Night sessions are a real option especially with a milder, light northerly breeze. Too much wind and you won’t hear the trout. Try surface lures or very lightly rigged but good-sized minnow plastics that stay near the surface while retrieved.
Inland fisheries have continued the stocking of Craigbourne Dam much to the delight of many anglers. The steady stream of keen Atlantic salmon hunters have also kept the local tackle outlets ticking over during what can be a very quiet period. Well done to the IFS for their foresight during what can be the off-season for many trouters.
An additional stocking of 125 1.5kg average brook trout has kept the focus of many on both Craigbourne Dam and Lake Meadowbank over the last few weeks. On the down side, there are reports of some anglers taking trout and salmon in excess of their limit of two fish over 600mm in length. This is very poor form indeed, but it seems there are always a few that just can’t help themselves. Perhaps a few more visits from the inspectors might help.
Other than that issue, the crowds have been excellent with both kids and adults having some great fun with the salmon on light gear. The bigger salmon have been a bit tricky and hard to find at times, therefore mixing up your presentations if often the key to success.
With water clarity still an issue at the dam, suspending baits under a float is a good option if all else fails. Otherwise bright or pumpkinseed plastics have taken plenty of fish as have flashy diving minnows. If in doubt, keep casting; a big salmon is never far away. Salmon to 7kg have been taken recently and a fish like that is definitely worth the trip.
Back on the Derwent, and there will still be some good options for breamers this month. July can be darn cold and the bream do slow down their bite rates a fair bit, but slowly worked soft plastics are often the best way to target fish this month. Heavily scented hybrid or composite soft baits are a good choice right now.

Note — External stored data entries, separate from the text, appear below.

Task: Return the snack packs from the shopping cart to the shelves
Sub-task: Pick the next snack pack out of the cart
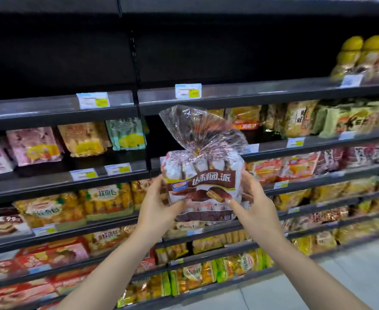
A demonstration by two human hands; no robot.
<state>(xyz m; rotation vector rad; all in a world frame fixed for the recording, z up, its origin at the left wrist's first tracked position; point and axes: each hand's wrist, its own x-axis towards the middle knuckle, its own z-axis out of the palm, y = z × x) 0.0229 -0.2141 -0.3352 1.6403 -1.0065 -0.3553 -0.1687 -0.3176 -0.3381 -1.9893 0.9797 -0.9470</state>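
Brown-and-white snack pack point(203, 186), clear top tied with a twist, held upright in mid-air before the black shelves point(240, 95). Gripped at its sides: left hand point(159, 204) curled round the left edge, right hand point(253, 202) round the right. Behind, rows of other packaged snacks point(83, 139), price tags point(188, 91) along the rails.

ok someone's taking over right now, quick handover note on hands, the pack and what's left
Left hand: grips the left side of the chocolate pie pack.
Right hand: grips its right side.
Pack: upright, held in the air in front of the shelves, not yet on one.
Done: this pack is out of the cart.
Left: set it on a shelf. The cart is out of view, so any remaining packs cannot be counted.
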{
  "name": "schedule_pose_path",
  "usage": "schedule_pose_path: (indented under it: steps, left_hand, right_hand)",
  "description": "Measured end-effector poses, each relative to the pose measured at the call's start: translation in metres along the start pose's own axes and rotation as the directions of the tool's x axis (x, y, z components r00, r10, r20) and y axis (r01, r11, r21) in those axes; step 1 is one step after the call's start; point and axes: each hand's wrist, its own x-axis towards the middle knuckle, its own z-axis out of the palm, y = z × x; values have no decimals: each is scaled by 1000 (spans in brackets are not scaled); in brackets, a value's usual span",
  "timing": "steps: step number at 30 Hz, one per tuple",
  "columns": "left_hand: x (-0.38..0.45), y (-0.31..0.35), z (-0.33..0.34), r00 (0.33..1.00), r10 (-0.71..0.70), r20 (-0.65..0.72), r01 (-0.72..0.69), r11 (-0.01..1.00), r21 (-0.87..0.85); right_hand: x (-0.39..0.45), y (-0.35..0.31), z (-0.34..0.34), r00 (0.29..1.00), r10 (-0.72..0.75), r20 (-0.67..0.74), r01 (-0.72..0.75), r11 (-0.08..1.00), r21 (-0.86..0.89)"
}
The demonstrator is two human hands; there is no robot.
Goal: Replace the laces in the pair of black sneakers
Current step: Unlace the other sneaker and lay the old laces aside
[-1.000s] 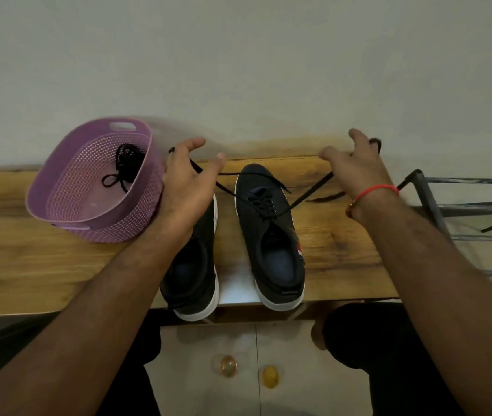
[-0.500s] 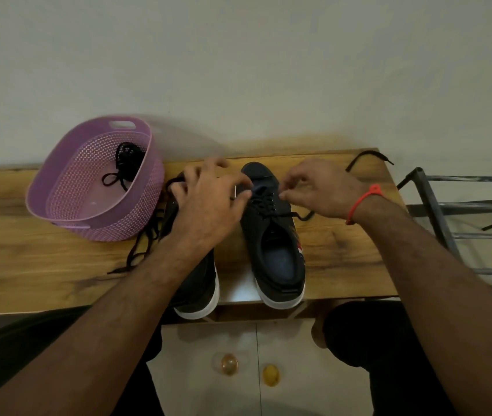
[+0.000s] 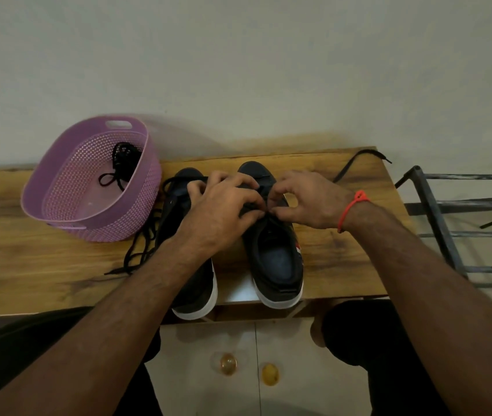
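Lace (image 3: 264,210) is pinched between both hands' fingertips, left hand (image 3: 223,211) and right hand (image 3: 308,202), over the right sneaker (image 3: 274,256) just beneath; threading judged underway, next eyelet needing a fed tip.

Both hands work a black lace (image 3: 359,163) at the right sneaker (image 3: 274,256), left hand (image 3: 223,208) and right hand (image 3: 308,199) pinching; purple basket (image 3: 58,187) at ten o'clock
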Motion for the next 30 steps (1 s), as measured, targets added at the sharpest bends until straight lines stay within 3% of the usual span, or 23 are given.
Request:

Recently, I’ve been out on the river testing the new Ecogear Aqua Bream Prawns. Other models in this series have always worked well when I’ve used them on bream or trout and the new ‘bream prawns’ similarly provided immediate success. I know anglers will appreciate the excellent texture, flavour and quality moulding when using these new soft plastics. Keep an eye out for them later in the year.
I’ve met quite a few anglers recently that are just starting out in regards to learning about the lure options and how to fish them on the Derwent. Anglers new to breaming these days seem to go straight to hardbodied lures but next month is a good time to soak a few plastics for bream.
Worm patterns slowly jigged around pylons or other large structure can take plenty of bream in July. Minnow and prawn patterns are also good standard patterns as bream plastics. During winter, the bite does slow right down in comparison with the smash and grab style hits you experience with hard lures.
Light jig weights and a more medium action rod tip can help detect the often subtle takes when fishing to bream that tend to nip or hold the lure in their mouth before a proper take. Light 2-4lb abrasive resistant Rockfish type fluorocarbon leaders are excellent for this style if fishing.
Mid-winter is also a great time to get organised for the upcoming trout season. I chat with plenty of lure anglers while at work and have met quite a few that haven’t yet taken the plunge in regards to electric motors on their boats.
An electric upgrade to your fishing vessel is the best thing a fly or lure angler could ever do. Make sure you go for a model with enough power to suit your boat and you will be amazed at the changes the increased manoeuvrability will make to the way you fish.
In short, you will be able to fish a whole lot more ground on electric and be able to fish those areas with much more precision.